- [TASK STATEMENT] Top to bottom, output the entries that follow exactly.

(Records from a data source)
⁂
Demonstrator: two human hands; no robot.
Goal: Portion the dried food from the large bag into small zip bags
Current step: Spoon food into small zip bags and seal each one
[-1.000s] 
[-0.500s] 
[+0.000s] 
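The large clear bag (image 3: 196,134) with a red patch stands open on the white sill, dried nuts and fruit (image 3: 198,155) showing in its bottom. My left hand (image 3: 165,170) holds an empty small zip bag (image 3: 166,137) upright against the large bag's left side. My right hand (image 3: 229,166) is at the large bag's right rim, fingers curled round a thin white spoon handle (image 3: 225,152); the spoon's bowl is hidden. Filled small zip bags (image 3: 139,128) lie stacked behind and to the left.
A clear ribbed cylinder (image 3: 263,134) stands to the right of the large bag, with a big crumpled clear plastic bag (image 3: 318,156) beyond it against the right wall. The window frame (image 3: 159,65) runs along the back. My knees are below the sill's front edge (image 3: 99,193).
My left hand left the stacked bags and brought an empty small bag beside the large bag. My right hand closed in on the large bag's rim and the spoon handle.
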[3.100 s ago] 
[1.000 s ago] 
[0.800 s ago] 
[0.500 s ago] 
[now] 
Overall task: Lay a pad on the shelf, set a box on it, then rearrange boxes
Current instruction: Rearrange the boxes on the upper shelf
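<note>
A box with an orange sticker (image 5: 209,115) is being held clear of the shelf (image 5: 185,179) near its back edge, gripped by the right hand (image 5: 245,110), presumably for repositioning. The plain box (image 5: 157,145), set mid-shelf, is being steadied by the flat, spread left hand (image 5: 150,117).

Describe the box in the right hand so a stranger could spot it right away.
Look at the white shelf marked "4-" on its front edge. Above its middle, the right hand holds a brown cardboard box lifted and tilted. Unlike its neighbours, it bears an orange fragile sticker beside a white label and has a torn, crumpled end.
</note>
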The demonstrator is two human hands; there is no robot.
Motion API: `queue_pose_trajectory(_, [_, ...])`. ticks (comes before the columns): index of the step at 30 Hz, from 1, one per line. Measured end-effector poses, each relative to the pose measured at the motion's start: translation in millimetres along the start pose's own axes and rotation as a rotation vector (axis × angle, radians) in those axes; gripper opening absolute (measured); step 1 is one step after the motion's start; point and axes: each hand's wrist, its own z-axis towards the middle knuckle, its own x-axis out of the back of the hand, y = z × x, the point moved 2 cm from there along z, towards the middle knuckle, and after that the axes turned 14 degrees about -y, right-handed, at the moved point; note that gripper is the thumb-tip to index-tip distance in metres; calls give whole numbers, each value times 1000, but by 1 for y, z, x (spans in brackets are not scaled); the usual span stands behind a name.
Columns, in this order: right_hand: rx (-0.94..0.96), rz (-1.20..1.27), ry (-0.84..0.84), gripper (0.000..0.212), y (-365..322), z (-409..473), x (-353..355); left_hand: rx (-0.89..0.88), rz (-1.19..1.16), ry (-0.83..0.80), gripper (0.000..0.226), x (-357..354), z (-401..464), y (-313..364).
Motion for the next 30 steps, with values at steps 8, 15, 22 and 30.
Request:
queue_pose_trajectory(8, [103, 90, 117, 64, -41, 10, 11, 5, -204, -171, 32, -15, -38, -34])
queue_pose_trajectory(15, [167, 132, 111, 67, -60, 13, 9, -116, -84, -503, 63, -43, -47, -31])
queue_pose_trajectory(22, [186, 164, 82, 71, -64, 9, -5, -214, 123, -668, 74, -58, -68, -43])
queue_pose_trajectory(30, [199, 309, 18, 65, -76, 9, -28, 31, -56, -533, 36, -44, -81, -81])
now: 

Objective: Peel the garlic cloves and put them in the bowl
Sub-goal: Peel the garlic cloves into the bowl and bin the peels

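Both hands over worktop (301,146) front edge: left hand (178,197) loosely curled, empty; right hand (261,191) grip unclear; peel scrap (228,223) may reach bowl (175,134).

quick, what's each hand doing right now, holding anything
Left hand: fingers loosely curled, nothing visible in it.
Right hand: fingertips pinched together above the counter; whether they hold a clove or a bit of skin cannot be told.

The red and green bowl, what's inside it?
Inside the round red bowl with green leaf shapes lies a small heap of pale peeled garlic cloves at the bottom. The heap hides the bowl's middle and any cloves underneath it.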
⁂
- [SOLUTION TO THE PROBLEM]
Demonstrator: two human hands; no robot.
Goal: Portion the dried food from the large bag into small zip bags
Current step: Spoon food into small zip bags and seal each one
[-1.000s] 
[-0.500s] 
[+0.000s] 
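The large clear bag (image 3: 196,134) with a red patch stands open on the white sill, dried nuts and fruit (image 3: 198,155) showing in its bottom. My left hand (image 3: 165,170) holds an empty small zip bag (image 3: 166,137) upright against the large bag's left side. My right hand (image 3: 229,166) is at the large bag's right rim, fingers curled round a thin white spoon handle (image 3: 225,152); the spoon's bowl is hidden. Filled small zip bags (image 3: 139,128) lie stacked behind and to the left.
A clear ribbed cylinder (image 3: 263,134) stands to the right of the large bag, with a big crumpled clear plastic bag (image 3: 318,156) beyond it against the right wall. The window frame (image 3: 159,65) runs along the back. My knees are below the sill's front edge (image 3: 99,193).
My left hand left the stacked bags and brought an empty small bag beside the large bag. My right hand closed in on the large bag's rim and the spoon handle.
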[3.100 s ago] 
[1.000 s ago] 
[0.800 s ago] 
[0.500 s ago] 
[now] 
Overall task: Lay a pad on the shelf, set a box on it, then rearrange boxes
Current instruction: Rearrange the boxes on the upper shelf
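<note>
A box with an orange sticker (image 5: 209,115) is being held clear of the shelf (image 5: 185,179) near its back edge, gripped by the right hand (image 5: 245,110), presumably for repositioning. The plain box (image 5: 157,145), set mid-shelf, is being steadied by the flat, spread left hand (image 5: 150,117).

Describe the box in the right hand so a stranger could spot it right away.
Look at the white shelf marked "4-" on its front edge. Above its middle, the right hand holds a brown cardboard box lifted and tilted. Unlike its neighbours, it bears an orange fragile sticker beside a white label and has a torn, crumpled end.
</note>
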The demonstrator is two human hands; there is no robot.
Motion API: `queue_pose_trajectory(_, [_, ...])`. ticks (comes before the columns): index of the step at 30 Hz, from 1, one per line. Measured end-effector poses, each relative to the pose measured at the motion's start: translation in millimetres along the start pose's own axes and rotation as a rotation vector (axis × angle, radians) in those axes; gripper opening absolute (measured); step 1 is one step after the motion's start; point and axes: each hand's wrist, its own z-axis towards the middle knuckle, its own x-axis out of the back of the hand, y = z × x, the point moved 2 cm from there along z, towards the middle knuckle, and after that the axes turned 14 degrees about -y, right-handed, at the moved point; note that gripper is the thumb-tip to index-tip distance in metres; calls give whole numbers, each value times 1000, but by 1 for y, z, x (spans in brackets are not scaled); the usual span stands behind a name.
Columns, in this order: right_hand: rx (-0.94..0.96), rz (-1.20..1.27), ry (-0.84..0.84), gripper (0.000..0.212), y (-365..322), z (-409..473), x (-353..355); left_hand: rx (-0.89..0.88), rz (-1.19..1.16), ry (-0.83..0.80), gripper (0.000..0.226), x (-357..354), z (-401..464), y (-313..364).
Motion for the next 30 steps, with values at steps 8, 15, 22 and 30.
Request:
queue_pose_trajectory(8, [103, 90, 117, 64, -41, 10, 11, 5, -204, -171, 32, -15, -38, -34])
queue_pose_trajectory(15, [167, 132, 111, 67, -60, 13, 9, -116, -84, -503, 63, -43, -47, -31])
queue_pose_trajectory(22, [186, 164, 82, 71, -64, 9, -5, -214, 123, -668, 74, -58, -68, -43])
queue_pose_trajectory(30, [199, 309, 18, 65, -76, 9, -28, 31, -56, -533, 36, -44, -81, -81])
now: 

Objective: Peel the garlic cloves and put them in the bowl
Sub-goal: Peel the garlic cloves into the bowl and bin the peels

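Both hands over worktop (301,146) front edge: left hand (178,197) loosely curled, empty; right hand (261,191) grip unclear; peel scrap (228,223) may reach bowl (175,134).

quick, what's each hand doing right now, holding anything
Left hand: fingers loosely curled, nothing visible in it.
Right hand: fingertips pinched together above the counter; whether they hold a clove or a bit of skin cannot be told.

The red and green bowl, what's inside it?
Inside the round red bowl with green leaf shapes lies a small heap of pale peeled garlic cloves at the bottom. The heap hides the bowl's middle and any cloves underneath it.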

This exercise requires no further work.